Well fun fact about that, you can actually sharpen a wooden blade to be just as sharp as a steel one. The only issue is that the wood is terrible at edge retention so it would only be good for a couple of swings at most.
But if there was a way to mitigate this issue then a wooden blade could work.
I mean the explosion option is going to require an absolute shit load of spell casting. Loads of air walking and other shadow spells to work. It's very dangerous.
That's not how you word disagreement.
Like, if I went up to my coworker at work and went "well okay on call we agreed to your idea, but just so you know it is boring and dull and you do not want our project to be great if you supported it", it would...not be appreciated as just a disagreement.
Because it isn't.
We didn't agree. You won and I lost. Next time I will do my very best to win. I still believe you're wrong and your premises that lead to your decision are wrong, so happening to temporarily lose in this round doesn't change that. Why pretend otherwise?
We didn't agree.
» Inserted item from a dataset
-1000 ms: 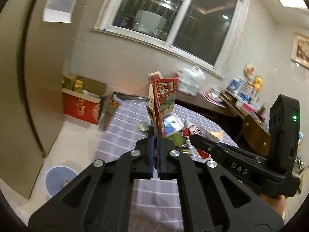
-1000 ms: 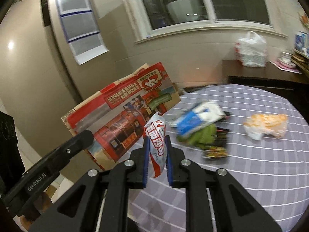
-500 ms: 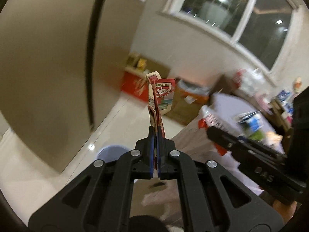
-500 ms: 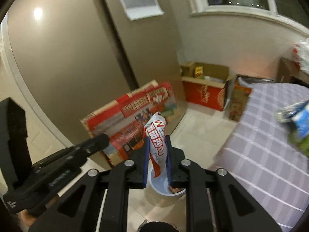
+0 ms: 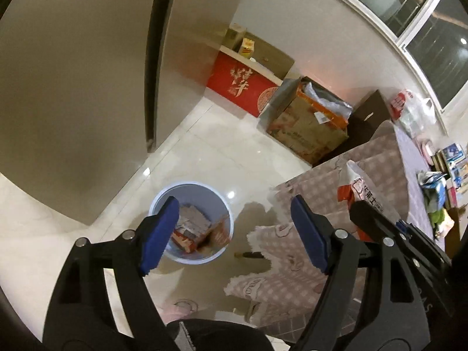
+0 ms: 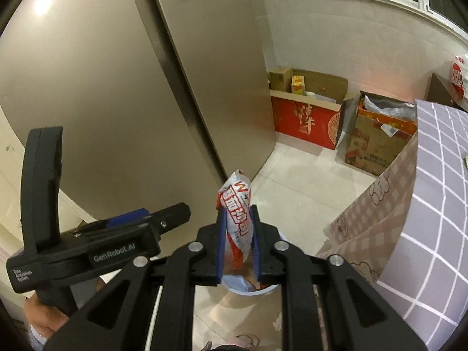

You won and I lost. Next time I will do my very best to win. I still believe you're wrong and your premises that lead to your decision are wrong, so happening to temporarily lose doesn't change that. Why pretend otherwise?
We're not asking you to pretend. We're asking you not to whine and/or denigrate other voters.
Anonymity means being expected to behave like an adult, even if you may have IRL issues or habits that are normally fine for you. People here don't know you or your circumstances, so netiquette ends up paramount.